The architecture of the 19th and 20th centuries consists of the exaggerated display of Marwari wealth and completely overshadowed anything constructed before.

The Havelis, Personal Residences

The word haveli, from Persian origin, means "an enclosed place"                                          .

The havelis were the symbol of the status of the Marwaris and a home for their extended family, providing security and comfort in a style. Secluded from the outside world the haveli set its own pace of life.

The typical havelis in Shekhawati consisted of two courtyards — an outer one for the men which serves as an extended threshold and the inner one, the domain of the women

The biggest ones sometimes had three or four courtyards and two to three stories high. 
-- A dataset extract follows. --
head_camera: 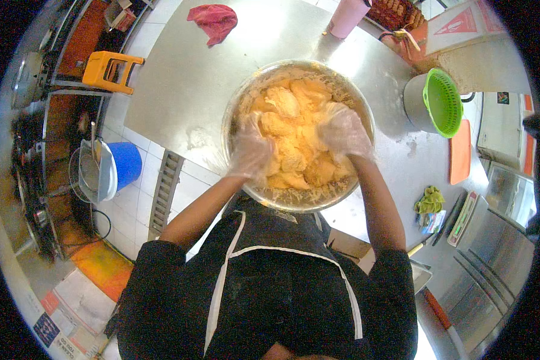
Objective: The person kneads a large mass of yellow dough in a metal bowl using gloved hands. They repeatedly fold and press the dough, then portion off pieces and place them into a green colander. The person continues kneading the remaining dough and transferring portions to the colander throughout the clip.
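Note:
A large round metal bowl stands at the table's near edge. It is filled with breaded pieces, apparently raw chicken, covered in orange-yellow coating. Streaks of coating cling to the inner wall. My left hand, in a clear plastic glove, is inside the bowl's left side against the pieces. On the right side, my right hand wears the same kind of glove and touches the coated pieces. Both hands are blurred, and their fingertips are partly hidden, so whether either grips a piece is unclear.
The steel table bears a red cloth, a pink tumbler, a pot with a green plastic colander, an orange board, a green cloth and a scale. A yellow stool and blue bucket are left.

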`<state>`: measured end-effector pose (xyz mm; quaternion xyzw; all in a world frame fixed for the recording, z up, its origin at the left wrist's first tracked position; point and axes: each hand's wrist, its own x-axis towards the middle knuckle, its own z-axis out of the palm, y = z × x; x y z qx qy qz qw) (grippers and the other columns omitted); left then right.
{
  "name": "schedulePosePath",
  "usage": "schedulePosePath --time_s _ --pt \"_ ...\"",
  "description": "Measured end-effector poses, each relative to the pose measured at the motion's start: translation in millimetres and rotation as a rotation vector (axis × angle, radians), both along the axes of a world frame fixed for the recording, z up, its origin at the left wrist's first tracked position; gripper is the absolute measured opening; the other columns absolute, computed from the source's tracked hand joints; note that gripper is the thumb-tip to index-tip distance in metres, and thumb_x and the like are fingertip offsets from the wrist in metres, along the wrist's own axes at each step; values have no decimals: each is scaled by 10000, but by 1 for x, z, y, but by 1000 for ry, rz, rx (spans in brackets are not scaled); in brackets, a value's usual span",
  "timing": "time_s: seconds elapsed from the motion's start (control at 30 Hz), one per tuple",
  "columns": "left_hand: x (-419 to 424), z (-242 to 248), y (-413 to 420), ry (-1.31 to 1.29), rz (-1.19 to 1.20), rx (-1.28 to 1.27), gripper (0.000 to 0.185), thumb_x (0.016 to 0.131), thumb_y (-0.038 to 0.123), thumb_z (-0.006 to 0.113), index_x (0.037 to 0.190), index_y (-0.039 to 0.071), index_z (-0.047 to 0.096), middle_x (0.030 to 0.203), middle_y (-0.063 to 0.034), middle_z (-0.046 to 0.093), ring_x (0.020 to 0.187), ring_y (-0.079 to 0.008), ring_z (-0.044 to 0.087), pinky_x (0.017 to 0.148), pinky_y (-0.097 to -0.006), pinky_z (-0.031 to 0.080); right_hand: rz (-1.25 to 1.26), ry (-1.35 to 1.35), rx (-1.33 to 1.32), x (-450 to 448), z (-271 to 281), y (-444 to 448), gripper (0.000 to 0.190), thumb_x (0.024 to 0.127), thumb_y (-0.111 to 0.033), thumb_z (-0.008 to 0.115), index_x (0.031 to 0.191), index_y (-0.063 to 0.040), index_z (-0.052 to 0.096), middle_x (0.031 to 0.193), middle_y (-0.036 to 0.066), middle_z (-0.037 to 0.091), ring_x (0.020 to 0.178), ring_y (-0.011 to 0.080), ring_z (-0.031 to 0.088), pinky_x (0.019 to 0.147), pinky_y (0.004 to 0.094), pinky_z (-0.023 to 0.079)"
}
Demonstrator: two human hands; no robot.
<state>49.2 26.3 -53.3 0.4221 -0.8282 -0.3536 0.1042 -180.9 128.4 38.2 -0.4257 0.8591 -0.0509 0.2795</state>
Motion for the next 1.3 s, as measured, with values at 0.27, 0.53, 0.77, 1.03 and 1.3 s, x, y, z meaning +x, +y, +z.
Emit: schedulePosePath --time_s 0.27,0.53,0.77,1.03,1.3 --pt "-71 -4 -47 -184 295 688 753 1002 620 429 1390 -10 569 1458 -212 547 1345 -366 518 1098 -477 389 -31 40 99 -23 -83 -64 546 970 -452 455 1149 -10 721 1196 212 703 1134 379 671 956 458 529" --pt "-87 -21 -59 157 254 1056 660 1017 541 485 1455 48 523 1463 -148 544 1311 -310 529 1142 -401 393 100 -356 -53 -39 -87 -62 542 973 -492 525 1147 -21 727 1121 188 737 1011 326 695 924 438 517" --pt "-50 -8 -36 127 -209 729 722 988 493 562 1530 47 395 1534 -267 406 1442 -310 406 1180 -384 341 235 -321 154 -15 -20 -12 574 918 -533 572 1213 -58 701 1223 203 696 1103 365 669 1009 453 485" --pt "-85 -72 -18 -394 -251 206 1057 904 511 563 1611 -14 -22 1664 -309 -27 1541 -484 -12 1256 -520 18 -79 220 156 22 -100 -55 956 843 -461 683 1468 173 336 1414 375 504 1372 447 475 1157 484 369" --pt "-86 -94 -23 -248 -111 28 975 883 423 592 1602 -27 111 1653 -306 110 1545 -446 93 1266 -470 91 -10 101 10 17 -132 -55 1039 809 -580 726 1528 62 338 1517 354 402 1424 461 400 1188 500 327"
Today, a way of life has passed and mosthavelis are empty or just give a shelter to an old watchman.

The Chhatri Or Cenotaphs

Like the Rajputs, the Marwaris erected cenotaphs on cremation grounds in the memory of their ancestors.

A dome shaped structure sustained by as many as 32 pillars, the cenotaph may contain

in its basement several rooms and a Shiva temple. The size of the memorial reflects the importance of the family who constructed it.
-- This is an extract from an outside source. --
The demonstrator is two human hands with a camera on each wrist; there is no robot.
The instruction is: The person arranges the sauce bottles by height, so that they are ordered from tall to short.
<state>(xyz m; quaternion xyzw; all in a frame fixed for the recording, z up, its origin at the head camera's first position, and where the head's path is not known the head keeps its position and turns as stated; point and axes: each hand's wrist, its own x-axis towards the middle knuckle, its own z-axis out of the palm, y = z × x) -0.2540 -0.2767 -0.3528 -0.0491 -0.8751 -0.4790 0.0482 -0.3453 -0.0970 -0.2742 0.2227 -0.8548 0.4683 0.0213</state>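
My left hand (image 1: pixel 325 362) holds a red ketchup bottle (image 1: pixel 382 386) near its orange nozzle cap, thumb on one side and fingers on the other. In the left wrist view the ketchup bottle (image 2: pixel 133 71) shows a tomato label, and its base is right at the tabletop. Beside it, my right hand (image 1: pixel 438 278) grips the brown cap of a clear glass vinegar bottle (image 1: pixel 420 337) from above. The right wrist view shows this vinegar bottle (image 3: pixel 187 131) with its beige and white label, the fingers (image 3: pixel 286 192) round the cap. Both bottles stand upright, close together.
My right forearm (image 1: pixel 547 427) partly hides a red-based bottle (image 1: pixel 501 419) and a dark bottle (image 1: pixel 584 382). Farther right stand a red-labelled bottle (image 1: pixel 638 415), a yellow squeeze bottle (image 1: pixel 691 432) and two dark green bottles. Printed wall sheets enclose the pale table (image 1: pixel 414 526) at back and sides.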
Various Buildings For Public Use

For the wellbeing of the local population as well as for the fame of their name the merchant community financed the construction of various buildings such as :

- Wells, step wells and water reservoirs
- Temples
- Caravan sarai

The Marwaris patronized craftsmen who decorated not only their own residence but also all the buildings they had constructed. 

Paintings are to be found everywhere in profusion, on walls, balconies, ceilings, arches and pillars, on the dome of the cenotaphs and even on the rim of the wells.